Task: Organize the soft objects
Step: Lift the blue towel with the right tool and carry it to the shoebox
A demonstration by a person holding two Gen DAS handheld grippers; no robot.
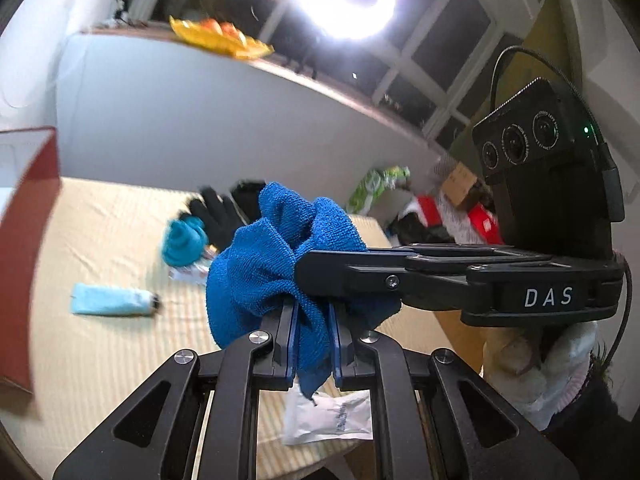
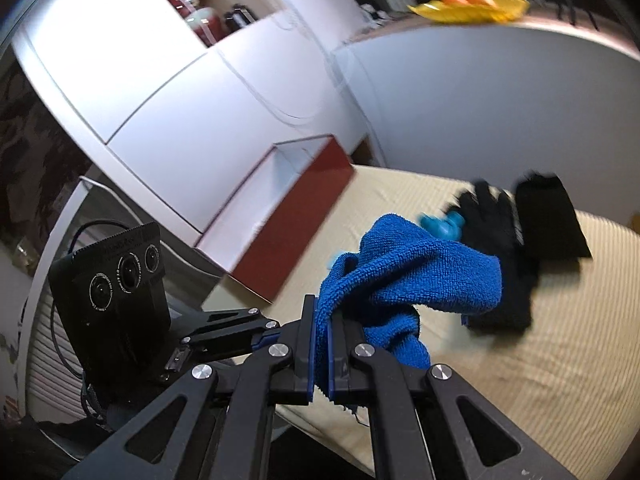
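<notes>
A blue terry cloth (image 1: pixel 272 264) hangs bunched in the air above the striped table. My left gripper (image 1: pixel 312 320) is shut on its lower part. My right gripper (image 1: pixel 320 264) reaches in from the right in the left wrist view and is shut on the same cloth (image 2: pixel 404 276); in its own view it (image 2: pixel 322 320) pinches the cloth's edge. A black glove (image 1: pixel 216 216) and a teal soft item (image 1: pixel 182 242) lie on the table behind the cloth. The glove (image 2: pixel 492 220) also shows in the right wrist view beside a black cloth (image 2: pixel 548 216).
A red-sided open box (image 2: pixel 296 200) stands at the table's left edge by white cabinets. A light blue tube (image 1: pixel 112 300) and a white packet (image 1: pixel 328 416) lie on the beige striped tablecloth (image 1: pixel 100 360). A yellow fruit dish (image 1: pixel 220 38) sits on a ledge behind.
</notes>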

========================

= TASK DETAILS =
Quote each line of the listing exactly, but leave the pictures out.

= EXERCISE ANSWER =
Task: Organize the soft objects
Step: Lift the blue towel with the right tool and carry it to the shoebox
A demonstration by a person holding two Gen DAS handheld grippers; no robot.
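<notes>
A blue terry cloth (image 1: pixel 272 264) hangs bunched in the air above the striped table. My left gripper (image 1: pixel 312 320) is shut on its lower part. My right gripper (image 1: pixel 320 264) reaches in from the right in the left wrist view and is shut on the same cloth (image 2: pixel 404 276); in its own view it (image 2: pixel 322 320) pinches the cloth's edge. A black glove (image 1: pixel 216 216) and a teal soft item (image 1: pixel 182 242) lie on the table behind the cloth. The glove (image 2: pixel 492 220) also shows in the right wrist view beside a black cloth (image 2: pixel 548 216).
A red-sided open box (image 2: pixel 296 200) stands at the table's left edge by white cabinets. A light blue tube (image 1: pixel 112 300) and a white packet (image 1: pixel 328 416) lie on the beige striped tablecloth (image 1: pixel 100 360). A yellow fruit dish (image 1: pixel 220 38) sits on a ledge behind.
</notes>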

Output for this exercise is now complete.